Governments around the world are making bold plans for achieving cyber resilience, with many setting the year 2030 as the target date for achieving an unprecedented level of infrastructure and asset protection.
The UK’s Government Cybersecurity Strategy, for example, points out that its viability as a cyber power depends on cyber resilience and sets a goal of “the whole public sector being resilient to known vulnerabilities and attack methods no later than 2030.” Australia’s strategy calls for a whole-of-nation approach to making the country “a world leader in cyber security by 2030.” Other countries are following suit, and help is being offered by the Cybersecurity Futures 2030 initiative.
In the United States, the most recent US National Cybersecurity Strategy set goals only for 2024-2025, but the Cybersecurity and Infrastructure Security Agency (CISA) Secure by Design initiative, launched in April 2023, promotes adoption of many of the same cybersecurity best practices being pursued by other countries, the UK and Australia among them.
2030 is only five short years away, and cybersecurity efforts, whether national, international or specific to organizations, still face many of the same barriers that have always hindered comprehensive security. So, the question remains: Will they be able to hit their 2030 cyber resilience targets?

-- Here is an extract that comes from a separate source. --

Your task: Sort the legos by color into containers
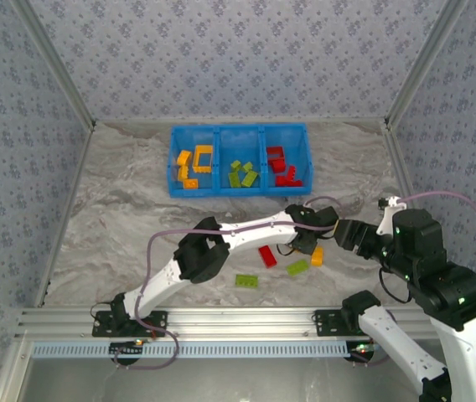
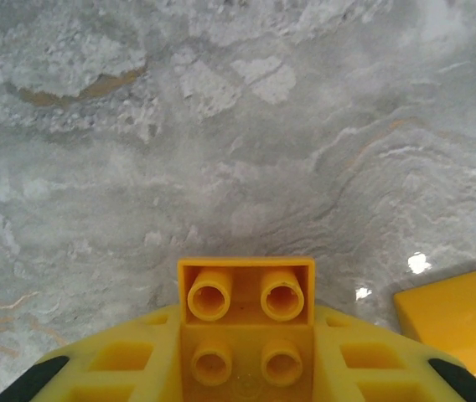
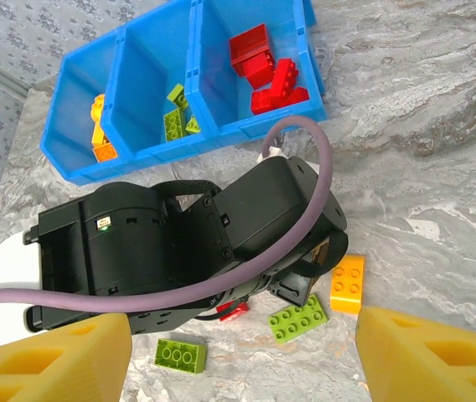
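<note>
Up close in the left wrist view, the left gripper (image 2: 246,331) is clamped on a 2x2 orange-yellow brick (image 2: 245,293). There's a yellow finger (image 2: 121,364) tight against each side and the hollow tubes face the camera. The bottom of the brick runs off the frame, and I honestly can't tell if it's sitting on the marble-look table (image 2: 221,126) or just off it. At 3 o'clock from it a second orange-yellow brick (image 2: 456,322) is chopped by the frame edge. In the right wrist view the right gripper (image 3: 242,356) is spread wide open, with only the tips of its fingers poking in at the bottom corners. The left arm's black wrist (image 3: 179,243) and its purple cable (image 3: 305,134) block a lot here, so a red brick (image 3: 234,311) under it shows as just a sliver. A lime green brick (image 3: 298,319) lies at 5 o'clock from that wrist and another lime green brick (image 3: 179,355) at 7 o'clock, both apart from everything. A tiny green light glows on the black housing; any print there is too small to read. Farther out, at 12 o'clock on the table, the blue bin (image 1: 219,189) has three compartments. Orange-yellow pieces, including an open square frame (image 1: 204,157), are in the left one, lime green in the middle and red on the right. They overlap too much to count.
</note>
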Robot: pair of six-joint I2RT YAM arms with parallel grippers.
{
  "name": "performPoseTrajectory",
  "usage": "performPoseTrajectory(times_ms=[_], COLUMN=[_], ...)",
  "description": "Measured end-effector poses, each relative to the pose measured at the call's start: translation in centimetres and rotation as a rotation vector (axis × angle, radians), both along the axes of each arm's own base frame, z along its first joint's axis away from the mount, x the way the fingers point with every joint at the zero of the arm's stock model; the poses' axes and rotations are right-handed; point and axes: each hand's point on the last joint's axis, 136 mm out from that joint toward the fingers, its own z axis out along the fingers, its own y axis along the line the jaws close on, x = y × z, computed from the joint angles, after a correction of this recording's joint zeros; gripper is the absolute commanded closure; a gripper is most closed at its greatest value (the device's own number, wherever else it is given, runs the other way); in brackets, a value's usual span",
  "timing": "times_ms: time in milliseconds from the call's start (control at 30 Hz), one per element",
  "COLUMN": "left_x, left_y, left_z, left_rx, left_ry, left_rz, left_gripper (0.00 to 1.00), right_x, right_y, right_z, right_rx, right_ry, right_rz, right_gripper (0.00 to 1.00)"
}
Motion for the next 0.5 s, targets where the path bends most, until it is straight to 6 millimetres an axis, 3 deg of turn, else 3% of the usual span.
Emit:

Resistance to Resilience: The Barriers in the Way
The barriers to effective cybersecurity include familiar suspects such as budgetary and resource limitations, the growing complexity of modern systems and the challenges of keeping up with rapidly evolving cyber threats. But at the top of the list for many organizations is the shortage of cybersecurity skills among workforces who are already understaffed and overburdened.
The most recent Cybersecurity Workforce Study from ISC2 found that, although the size of the global cybersecurity workforce swelled to 5.5 million workers in 2023 for an increase of 9% over a single year, so did the gap between supply and demand, which rose by 13% over the same period. But it’s more than just a numbers gap; the study found that the skills gap is an even greater concern, with respondents saying the lack of necessary skills was a bigger factor making their organizations vulnerable, versus just the number of people on hand.

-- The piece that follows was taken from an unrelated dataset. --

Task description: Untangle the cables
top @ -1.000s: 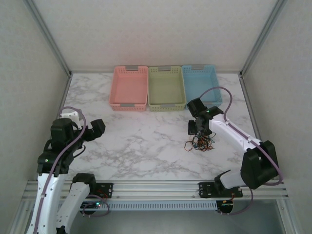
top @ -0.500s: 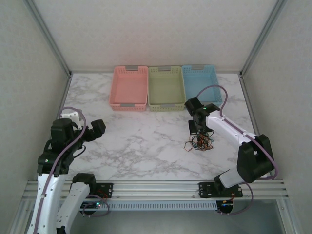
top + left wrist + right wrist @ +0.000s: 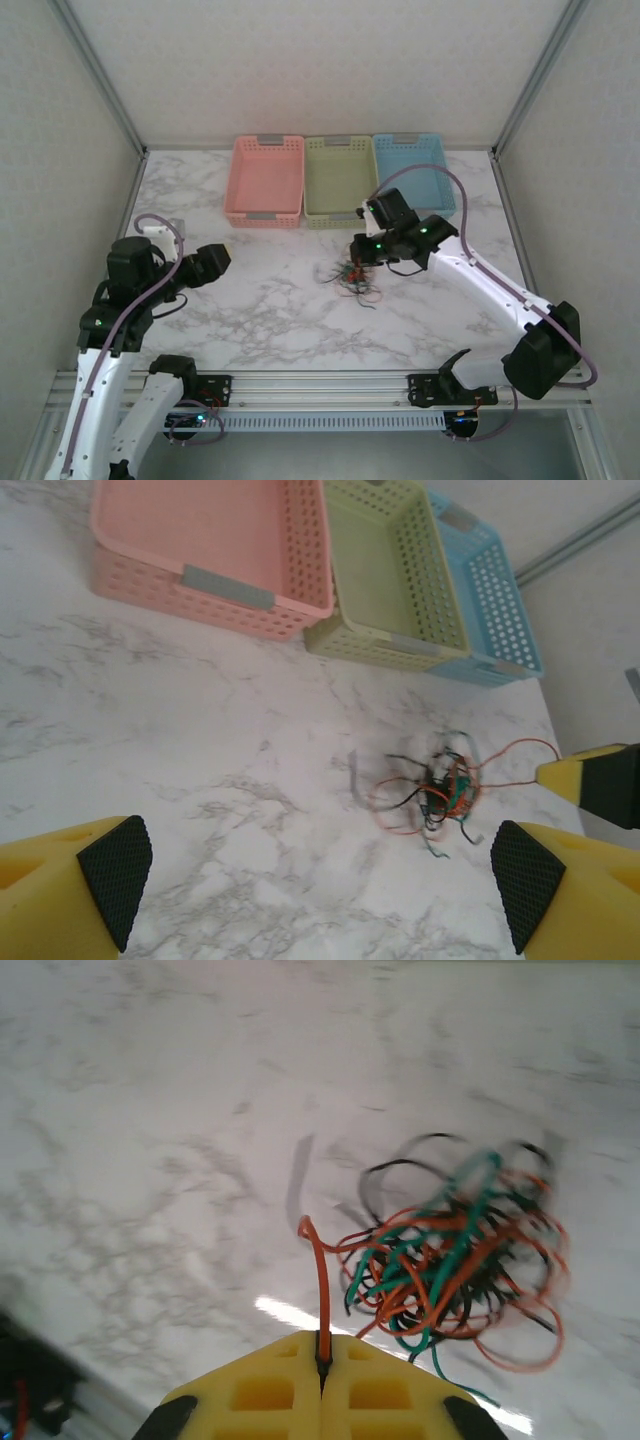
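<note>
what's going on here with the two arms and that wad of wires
Two robot arms are working on untangling a clump of thin cables on the marble table. The right gripper is shut on one orange-red strand of the clump, with the rest of the knot bunched just beyond it. The left gripper is open, holds nothing and sits apart to the left, facing the clump. The pink basket, green basket and blue basket at the back are empty.

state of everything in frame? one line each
left gripper: open, holding nothing
right gripper: shut on orange strand
cables: one tangled clump
pink basket: empty
green basket: empty
blue basket: empty where visible
</note>
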`<state>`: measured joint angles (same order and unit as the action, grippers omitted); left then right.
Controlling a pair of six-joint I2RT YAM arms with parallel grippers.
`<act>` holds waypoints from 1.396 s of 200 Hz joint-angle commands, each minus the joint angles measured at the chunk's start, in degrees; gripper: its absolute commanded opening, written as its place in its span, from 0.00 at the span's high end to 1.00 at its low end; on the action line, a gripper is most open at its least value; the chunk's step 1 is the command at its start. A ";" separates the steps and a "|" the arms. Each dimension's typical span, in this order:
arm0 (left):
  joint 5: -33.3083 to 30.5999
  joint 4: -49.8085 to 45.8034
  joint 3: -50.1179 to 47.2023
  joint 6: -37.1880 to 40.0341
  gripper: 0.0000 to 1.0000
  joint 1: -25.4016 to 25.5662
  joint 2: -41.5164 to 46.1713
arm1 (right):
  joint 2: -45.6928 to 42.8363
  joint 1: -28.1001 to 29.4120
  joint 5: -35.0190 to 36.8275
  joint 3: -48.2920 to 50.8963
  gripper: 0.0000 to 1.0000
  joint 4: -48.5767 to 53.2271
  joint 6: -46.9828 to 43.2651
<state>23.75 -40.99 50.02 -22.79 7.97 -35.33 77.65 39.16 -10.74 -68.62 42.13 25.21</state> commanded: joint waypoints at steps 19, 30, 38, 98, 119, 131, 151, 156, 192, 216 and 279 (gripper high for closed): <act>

The current approach is flawed, especially considering how we’ve seen it play out in private enterprise. The grand plans that governments have for cybersecurity will require significant uplifts to security programs, including dramatic improvements in developer upskilling, skills verification and guardrails for artificial intelligence tools that organizations have failed so far to effectively implement.
Organizations need to modernize their approach, implementing pathways to upskilling that use deep data insights to provide the best skills verification possible. They need to manage and mitigate the inherent risk that developers with low security maturity bring to the table.
Developer Risk Management at the Heart of a Secure Future
A recurring element in these 2030 cybersecurity plans is the importance of ensuring that organizations and people can trust digital products and software.
If governments want their plans to succeed, they need to set an example for industry and public-sector organizations to follow. Developer education requires an investment, but the payoff is significant.
Developers with the skills to create secure code, as well as correct any insecure code created by AI assistants or supplied by third parties, have been shown to substantially reduce the number of software vulnerabilities. Stopping vulnerabilities at the start of development also saves time and money on software fixes, which can take 15 times longer if done at the testing stage and it can take up to 100 times longer if left until after a program is deployed. Ultimately, secure practices advocated by CISA’s Secure by Design and other initiatives increase developer productivity, improve the SDLC workflow and spur innovation, all while reducing risk.
An effective program would provide ongoing, hands-on education in real-world scenarios delivered in a way that accommodates developers’ work schedules. It would establish the baseline skills developers need, use internal and industry benchmarks to measure progress and identify those areas that need improvement. And it should be designed so that it can evolve alongside the threat landscape. Finally, it’s essential that organizations are able to prove that the upskilling program has succeeded by effectively measuring outcomes.
Managing developer risk via upskilling and education isn’t the only step organizations — or nations — need to take, but it is a key foundation for creating a robust culture of security.
Conclusion
For security leaders worldwide to keep pace with both emerging technology and threats, they must finally overcome the barriers that have traditionally hampered their success. The skills shortage is perhaps the biggest of those barriers. Developers skilled in secure practices and working in tandem with security teams rather than separately, can bring security into the earliest stages of the SDLC, where fixes are easiest to achieve.
But that won’t happen if developers don’t have the critical cybersecurity skills and knowledge they need. Closing the critical skills gap with upskilling and targeted developer training will go a long way to helping governments and other organizations around the world meet their ambitious 2030 cyber resiliency goals, ensuring both a brighter and safer future for us all.